- Requirement -
The entries must be restated exactly as written.

***** Material for the task *****

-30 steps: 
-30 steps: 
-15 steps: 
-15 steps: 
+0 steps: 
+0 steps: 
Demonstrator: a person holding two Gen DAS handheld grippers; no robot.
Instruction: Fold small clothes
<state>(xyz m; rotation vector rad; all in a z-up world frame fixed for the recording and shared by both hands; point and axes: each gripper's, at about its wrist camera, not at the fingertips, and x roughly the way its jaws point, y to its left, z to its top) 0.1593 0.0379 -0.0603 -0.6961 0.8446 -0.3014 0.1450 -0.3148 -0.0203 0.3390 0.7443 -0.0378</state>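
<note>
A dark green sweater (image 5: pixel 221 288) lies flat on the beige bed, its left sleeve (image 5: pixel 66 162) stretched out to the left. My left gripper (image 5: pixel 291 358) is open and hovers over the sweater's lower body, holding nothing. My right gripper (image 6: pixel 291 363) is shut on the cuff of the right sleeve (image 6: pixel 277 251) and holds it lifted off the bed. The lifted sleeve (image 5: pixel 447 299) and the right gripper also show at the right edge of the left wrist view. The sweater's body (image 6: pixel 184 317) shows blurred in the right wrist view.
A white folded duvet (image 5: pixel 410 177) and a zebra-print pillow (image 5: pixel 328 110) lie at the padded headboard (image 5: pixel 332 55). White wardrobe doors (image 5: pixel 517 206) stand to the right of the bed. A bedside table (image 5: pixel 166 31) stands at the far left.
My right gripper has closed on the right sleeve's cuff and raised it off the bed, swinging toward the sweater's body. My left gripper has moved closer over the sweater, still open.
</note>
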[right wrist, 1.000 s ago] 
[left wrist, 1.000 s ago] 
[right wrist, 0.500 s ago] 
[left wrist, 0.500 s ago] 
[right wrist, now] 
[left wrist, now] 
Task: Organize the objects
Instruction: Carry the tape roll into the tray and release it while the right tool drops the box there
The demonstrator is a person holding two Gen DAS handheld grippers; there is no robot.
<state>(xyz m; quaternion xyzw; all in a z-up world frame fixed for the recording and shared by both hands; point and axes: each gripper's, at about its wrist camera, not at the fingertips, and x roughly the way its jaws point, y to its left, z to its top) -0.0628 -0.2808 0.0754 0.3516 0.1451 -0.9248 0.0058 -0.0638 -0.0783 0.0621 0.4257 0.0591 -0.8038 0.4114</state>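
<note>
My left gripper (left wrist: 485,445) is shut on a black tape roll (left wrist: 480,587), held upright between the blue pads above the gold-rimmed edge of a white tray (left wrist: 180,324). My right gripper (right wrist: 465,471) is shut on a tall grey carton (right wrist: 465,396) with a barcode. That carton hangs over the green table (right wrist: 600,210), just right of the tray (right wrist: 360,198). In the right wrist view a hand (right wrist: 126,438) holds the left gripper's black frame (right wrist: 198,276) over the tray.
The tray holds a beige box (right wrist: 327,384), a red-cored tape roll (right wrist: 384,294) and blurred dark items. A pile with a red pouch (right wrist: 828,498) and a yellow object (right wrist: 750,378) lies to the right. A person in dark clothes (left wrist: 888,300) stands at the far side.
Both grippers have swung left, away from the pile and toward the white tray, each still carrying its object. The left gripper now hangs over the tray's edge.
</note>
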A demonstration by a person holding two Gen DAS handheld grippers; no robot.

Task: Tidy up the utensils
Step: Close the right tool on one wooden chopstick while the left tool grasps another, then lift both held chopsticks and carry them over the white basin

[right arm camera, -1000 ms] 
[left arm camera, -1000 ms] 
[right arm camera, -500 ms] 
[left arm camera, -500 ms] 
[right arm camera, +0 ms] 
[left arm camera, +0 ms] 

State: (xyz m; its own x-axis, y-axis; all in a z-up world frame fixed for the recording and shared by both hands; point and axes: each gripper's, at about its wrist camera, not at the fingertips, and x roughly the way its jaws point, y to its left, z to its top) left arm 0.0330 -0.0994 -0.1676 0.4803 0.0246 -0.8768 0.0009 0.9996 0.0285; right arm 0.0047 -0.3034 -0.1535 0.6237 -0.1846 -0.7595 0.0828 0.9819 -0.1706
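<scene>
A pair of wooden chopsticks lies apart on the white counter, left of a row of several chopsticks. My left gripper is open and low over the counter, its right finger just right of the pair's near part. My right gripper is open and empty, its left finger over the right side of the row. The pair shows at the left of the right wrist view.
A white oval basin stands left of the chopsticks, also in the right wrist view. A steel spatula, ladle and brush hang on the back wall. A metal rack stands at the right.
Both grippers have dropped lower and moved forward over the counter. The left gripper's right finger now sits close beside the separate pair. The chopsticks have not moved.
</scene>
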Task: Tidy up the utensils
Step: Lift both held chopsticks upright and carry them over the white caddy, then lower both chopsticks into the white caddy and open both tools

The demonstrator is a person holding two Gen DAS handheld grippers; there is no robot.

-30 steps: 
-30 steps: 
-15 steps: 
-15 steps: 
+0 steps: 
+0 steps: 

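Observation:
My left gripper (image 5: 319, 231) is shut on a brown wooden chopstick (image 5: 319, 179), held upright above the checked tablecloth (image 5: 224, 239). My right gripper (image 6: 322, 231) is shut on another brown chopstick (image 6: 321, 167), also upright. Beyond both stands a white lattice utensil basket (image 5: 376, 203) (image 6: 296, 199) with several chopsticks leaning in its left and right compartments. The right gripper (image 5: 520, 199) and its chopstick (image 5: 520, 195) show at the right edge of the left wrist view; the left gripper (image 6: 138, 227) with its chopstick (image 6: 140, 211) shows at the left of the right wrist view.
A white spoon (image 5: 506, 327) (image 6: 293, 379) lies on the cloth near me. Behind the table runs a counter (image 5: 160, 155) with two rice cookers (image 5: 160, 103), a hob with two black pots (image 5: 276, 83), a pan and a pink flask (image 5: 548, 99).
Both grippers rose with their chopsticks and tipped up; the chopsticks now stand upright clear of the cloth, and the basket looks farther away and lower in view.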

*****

- Exercise output -
-30 steps: 
-30 steps: 
-15 steps: 
-15 steps: 
+0 steps: 
+0 steps: 
Demonstrator: a person holding two Gen DAS handheld grippers; no robot.
Instruction: Fold small clothes
<state>(xyz m; rotation vector rad; all in a z-up world frame fixed for the recording and shared by both hands; point and axes: each gripper's, at about its wrist camera, not at the fingertips, and x roughly the way its jaws point, y to its left, z to its top) 0.1593 0.0379 -0.0603 -0.6961 0.8446 -0.3014 0.1450 -0.3148 -0.0203 0.3390 0.7443 -0.0378</state>
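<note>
A dark green sweater (image 5: pixel 221 288) lies flat on the beige bed, its left sleeve (image 5: pixel 66 162) stretched out to the left. My left gripper (image 5: pixel 291 358) is open and hovers over the sweater's lower body, holding nothing. My right gripper (image 6: pixel 291 363) is shut on the cuff of the right sleeve (image 6: pixel 277 251) and holds it lifted off the bed. The lifted sleeve (image 5: pixel 447 299) and the right gripper also show at the right edge of the left wrist view. The sweater's body (image 6: pixel 184 317) shows blurred in the right wrist view.
A white folded duvet (image 5: pixel 410 177) and a zebra-print pillow (image 5: pixel 328 110) lie at the padded headboard (image 5: pixel 332 55). White wardrobe doors (image 5: pixel 517 206) stand to the right of the bed. A bedside table (image 5: pixel 166 31) stands at the far left.
My right gripper has closed on the right sleeve's cuff and raised it off the bed, swinging toward the sweater's body. My left gripper has moved closer over the sweater, still open.
</note>
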[right wrist, 1.000 s ago] 
[left wrist, 1.000 s ago] 
[right wrist, 0.500 s ago] 
[left wrist, 0.500 s ago] 
[right wrist, now] 
[left wrist, now] 
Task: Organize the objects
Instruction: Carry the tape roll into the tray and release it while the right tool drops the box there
The demonstrator is a person holding two Gen DAS handheld grippers; there is no robot.
<state>(xyz m; quaternion xyzw; all in a z-up world frame fixed for the recording and shared by both hands; point and axes: each gripper's, at about its wrist camera, not at the fingertips, and x roughly the way its jaws point, y to its left, z to its top) -0.0628 -0.2808 0.0754 0.3516 0.1451 -0.9248 0.0058 -0.0638 -0.0783 0.0621 0.4257 0.0591 -0.8038 0.4114</state>
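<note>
My left gripper (left wrist: 485,445) is shut on a black tape roll (left wrist: 480,587), held upright between the blue pads above the gold-rimmed edge of a white tray (left wrist: 180,324). My right gripper (right wrist: 465,471) is shut on a tall grey carton (right wrist: 465,396) with a barcode. That carton hangs over the green table (right wrist: 600,210), just right of the tray (right wrist: 360,198). In the right wrist view a hand (right wrist: 126,438) holds the left gripper's black frame (right wrist: 198,276) over the tray.
The tray holds a beige box (right wrist: 327,384), a red-cored tape roll (right wrist: 384,294) and blurred dark items. A pile with a red pouch (right wrist: 828,498) and a yellow object (right wrist: 750,378) lies to the right. A person in dark clothes (left wrist: 888,300) stands at the far side.
Both grippers have swung left, away from the pile and toward the white tray, each still carrying its object. The left gripper now hangs over the tray's edge.
</note>
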A demonstration by a person holding two Gen DAS handheld grippers; no robot.

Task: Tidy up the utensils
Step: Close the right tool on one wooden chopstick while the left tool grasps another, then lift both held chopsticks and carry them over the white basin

[right arm camera, -1000 ms] 
[left arm camera, -1000 ms] 
[right arm camera, -500 ms] 
[left arm camera, -500 ms] 
[right arm camera, +0 ms] 
[left arm camera, +0 ms] 

State: (xyz m; its own x-axis, y-axis; all in a z-up world frame fixed for the recording and shared by both hands; point and axes: each gripper's, at about its wrist camera, not at the fingertips, and x roughly the way its jaws point, y to its left, z to its top) left arm 0.0330 -0.0994 -0.1676 0.4803 0.0246 -0.8768 0.0009 0.9996 0.0285; right arm 0.0047 -0.3034 -0.1535 0.6237 -0.1846 -0.7595 0.0828 0.9819 -0.1706
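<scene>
A pair of wooden chopsticks lies apart on the white counter, left of a row of several chopsticks. My left gripper is open and low over the counter, its right finger just right of the pair's near part. My right gripper is open and empty, its left finger over the right side of the row. The pair shows at the left of the right wrist view.
A white oval basin stands left of the chopsticks, also in the right wrist view. A steel spatula, ladle and brush hang on the back wall. A metal rack stands at the right.
Both grippers have dropped lower and moved forward over the counter. The left gripper's right finger now sits close beside the separate pair. The chopsticks have not moved.
</scene>
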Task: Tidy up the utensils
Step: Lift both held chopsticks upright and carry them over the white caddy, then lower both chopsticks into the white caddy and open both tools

The demonstrator is a person holding two Gen DAS handheld grippers; there is no robot.

-30 steps: 
-30 steps: 
-15 steps: 
-15 steps: 
+0 steps: 
+0 steps: 

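Observation:
My left gripper (image 5: 319, 231) is shut on a brown wooden chopstick (image 5: 319, 179), held upright above the checked tablecloth (image 5: 224, 239). My right gripper (image 6: 322, 231) is shut on another brown chopstick (image 6: 321, 167), also upright. Beyond both stands a white lattice utensil basket (image 5: 376, 203) (image 6: 296, 199) with several chopsticks leaning in its left and right compartments. The right gripper (image 5: 520, 199) and its chopstick (image 5: 520, 195) show at the right edge of the left wrist view; the left gripper (image 6: 138, 227) with its chopstick (image 6: 140, 211) shows at the left of the right wrist view.
A white spoon (image 5: 506, 327) (image 6: 293, 379) lies on the cloth near me. Behind the table runs a counter (image 5: 160, 155) with two rice cookers (image 5: 160, 103), a hob with two black pots (image 5: 276, 83), a pan and a pink flask (image 5: 548, 99).
Both grippers rose with their chopsticks and tipped up; the chopsticks now stand upright clear of the cloth, and the basket looks farther away and lower in view.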

The required output is now complete.